** How to complete this task **
Would you please transcribe the data in full and exactly, excluding images?

▬▬▬▬▬▬▬▬▬▬

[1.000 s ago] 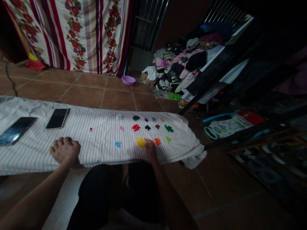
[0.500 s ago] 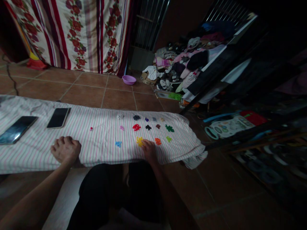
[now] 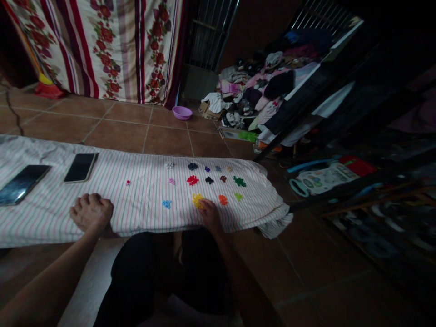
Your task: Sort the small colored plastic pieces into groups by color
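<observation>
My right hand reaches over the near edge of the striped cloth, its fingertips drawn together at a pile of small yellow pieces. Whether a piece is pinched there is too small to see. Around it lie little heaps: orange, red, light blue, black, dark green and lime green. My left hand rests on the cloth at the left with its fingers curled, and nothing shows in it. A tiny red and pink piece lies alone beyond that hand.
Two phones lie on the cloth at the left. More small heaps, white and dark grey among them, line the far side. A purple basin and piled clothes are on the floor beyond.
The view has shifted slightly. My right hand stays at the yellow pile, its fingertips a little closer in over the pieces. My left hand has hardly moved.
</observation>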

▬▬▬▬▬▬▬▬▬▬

** Your solution **
[1.000 s ago] 
[0.500 s ago] 
[now] 
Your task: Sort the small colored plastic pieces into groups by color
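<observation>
My right hand reaches over the near edge of the striped cloth, its fingertips drawn together at a pile of small yellow pieces. Whether a piece is pinched there is too small to see. Around it lie little heaps: orange, red, light blue, black, dark green and lime green. My left hand rests on the cloth at the left with its fingers curled, and nothing shows in it. A tiny red and pink piece lies alone beyond that hand.
Two phones lie on the cloth at the left. More small heaps, white and dark grey among them, line the far side. A purple basin and piled clothes are on the floor beyond.
The view has shifted slightly. My right hand stays at the yellow pile, its fingertips a little closer in over the pieces. My left hand has hardly moved.
</observation>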

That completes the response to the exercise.